Against the Moralisation of Politics
Politics is not about judgements of individual virtue. In this divided world, we would do well to remember it.
Recently, I stumbled across a twitter post excoriating socialists for their condemnation of ‘the rich’, a category to which this user pointed out her father belonged. She rejected calls for greater taxes, trotting out the usual claims to hard work and ingenuity as a justification for his wealth. He already pays his fair share, so why should more of the fruit of his graft be collected by the taxman and dished out to those whose contributions pale In comparison?
Aside from the dubious claim of paying his ‘fair share’ and the elevation of the ‘hard work’ of the business owner above those of his workers — who are of course excluded from the profits of the enterprise despite their own ingenuity and graft as labourers — it reminded me of a certain perception which crops up time and time again. A similar insistence has often been made against the legitimacy of socialising ownership: ‘What about those people, who through the sweat of their brow, lucky breaks and a good idea, built enterprises from the ground up? They treat their workers rather well, and sure, you might consider them capitalist pigs, but to us they’re emblems of success and creation.’
There is something here, beyond — as I said — the problem of labours analytically marginalised role in co-creation and value production. I’m not here to relitigate the fault in the logic of this. More interesting is the presence of a moralisation of politics, whereby systemic processes and potentials are reduced to individual stories, characters, and judgements, obfuscating the manner in which such individuals are constituted — their interests and behaviours shaped. It is, in a sense, a straw man by way of individualisation; mistaking structural critiques and propositions with games of offence and personal virtue.
Imagine we have two potential enterprise structures. In enterprise A, ownership and control of productive assets is vested in the hands of a private individual, possessing ultimate decision making power and we sole access to the profit and wealth of the business. In Marxian terms, this enterprise is thus defined by class relations — the owner, and the workers, mediated by a strict hierarchy. In enterprise B, on the other hand, there are no class relations, for the workers are the owners. They not only perform labour, but make decisions pertaining to the management of the enterprise and receive the surplus (profit) flowing from their collective ownership of the productive wealth.

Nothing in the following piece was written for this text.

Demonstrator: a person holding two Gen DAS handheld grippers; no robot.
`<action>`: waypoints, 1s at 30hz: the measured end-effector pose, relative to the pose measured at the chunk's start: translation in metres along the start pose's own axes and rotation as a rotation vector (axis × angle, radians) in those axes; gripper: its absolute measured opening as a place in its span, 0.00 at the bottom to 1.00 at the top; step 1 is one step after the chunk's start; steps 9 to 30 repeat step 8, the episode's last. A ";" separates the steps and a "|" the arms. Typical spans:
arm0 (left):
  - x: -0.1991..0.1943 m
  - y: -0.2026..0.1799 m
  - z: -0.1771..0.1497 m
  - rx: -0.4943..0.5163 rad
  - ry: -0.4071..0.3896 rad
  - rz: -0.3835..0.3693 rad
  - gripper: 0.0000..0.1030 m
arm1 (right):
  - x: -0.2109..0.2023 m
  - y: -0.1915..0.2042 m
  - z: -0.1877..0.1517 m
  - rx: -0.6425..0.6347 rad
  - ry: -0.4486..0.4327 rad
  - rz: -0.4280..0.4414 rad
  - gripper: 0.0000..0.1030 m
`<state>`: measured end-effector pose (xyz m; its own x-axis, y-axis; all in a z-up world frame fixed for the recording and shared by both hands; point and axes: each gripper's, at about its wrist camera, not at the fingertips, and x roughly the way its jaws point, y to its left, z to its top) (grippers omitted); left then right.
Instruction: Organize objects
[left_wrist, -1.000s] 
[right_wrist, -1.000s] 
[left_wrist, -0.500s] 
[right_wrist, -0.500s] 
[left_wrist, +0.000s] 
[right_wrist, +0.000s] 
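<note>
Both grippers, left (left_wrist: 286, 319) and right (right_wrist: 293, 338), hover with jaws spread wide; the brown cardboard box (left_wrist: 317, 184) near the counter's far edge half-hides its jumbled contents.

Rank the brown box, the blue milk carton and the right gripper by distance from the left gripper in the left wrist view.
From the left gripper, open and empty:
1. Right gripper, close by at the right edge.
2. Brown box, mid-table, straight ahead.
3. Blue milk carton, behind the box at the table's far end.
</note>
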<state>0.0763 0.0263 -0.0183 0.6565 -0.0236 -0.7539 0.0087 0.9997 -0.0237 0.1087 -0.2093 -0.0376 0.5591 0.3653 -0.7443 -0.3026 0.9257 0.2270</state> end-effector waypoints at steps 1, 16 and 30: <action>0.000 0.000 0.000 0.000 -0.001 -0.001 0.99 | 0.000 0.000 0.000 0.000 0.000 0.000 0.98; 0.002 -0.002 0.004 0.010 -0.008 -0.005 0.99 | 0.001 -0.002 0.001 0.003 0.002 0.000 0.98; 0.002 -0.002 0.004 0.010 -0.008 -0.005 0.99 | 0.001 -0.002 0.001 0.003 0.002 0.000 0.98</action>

When I pose this brief schema to those who are far from socialist and ask them to choose which one they prefer, they almost invariably and unanimously choose the latter. Given the assumption that B is as productive as A, if not more (as the relevant literature suggests), then it is usually preferred on the grounds of two notions of justice: increased material capacity (that is, more financial security), and increased freedom, both negative (freedom from the dictatorship of the boss) and positive (freedom to shape the economic decisions impacting ones own life).
To state that B is preferrable as a matter of principle is not to deny that entrepreneurs haven’t worked hard, nor that they are evil for exploiting their work force. It is merely to say that given these two possible situations, the classless and collectivist enterprise B would be most conducive to certain moral values (equality, empowerment and social justice). The ideal-type entrepreneur that the objections pose did what such an actor would do: they engaged with the socially dominant commerce template at hand — i.e. enterprise A, the capitalist enterprise premised upon class relations — and gained their wealth via this method. To say this method of gaining wealth is unjust for reasons X, Y, Z, is a claim that is distinct from judgements of the moral character of the actor. For this ideal-type entrepreneur, in a world which prioritised enterprise B, would again do what such an actor would do, and build their wealth in collaboration with others who share the ethos and who contribute ideas and labour. This is to say that the potential paths before this type of entrepreneurial character are established by forces outside of their control — that complex mix of cultural, legal, and political thought that congeals into social norms — which makes the laser-focus on their moral responsibility, positive or otherwise, rather beside the point.
Take another example: landlords. When I have stated in conversations with friends and family that landlords are parasitic, extracting value from tenants by virtue of their control over land and property, I have been met with the insistence that all landlords aren’t evil. Some are Very Good Landlords. I’m sure this is true. Which is why my critique wasn’t lodged at the content of their soul, but at the structures they operate within. You can have very good landlords, but nonetheless a very bad structure of home provision, because it fails to fulfil principle X, Y, and Z. I’m not blaming people with ideas or spare capital for creating a business or purchasing property. I’m blaming the very structures of corporations and rentierism; structures which, as the term suggest, are constructed by social decisions and processes determining what institutions are deemed right and normal.
To return to the original objection: such businesspeople may indeed be ingenious and stubbornly hard working. I’m not saying they’re not. What I am saying, however, is that the normalised structure through which they enacted those virtues is antithetical to certain moral values many of us hold dear. In the words of philosophy professor Ben Burgis, our focus should not be ‘on the individual virtue of people who participate in flawed institutions.’ Rather, ‘our focus should be on a moral critique of the institutions themselves.’
You can, of course, disagree with this moral critique, or hold great scepticism as to how it would be enacted in practice. Indeed, these are worthwhile and necessary conversations to have. But so long as we refuse to escape this stultifying individual moralisation, the conceptual dilligence required to have them will be out of our reach.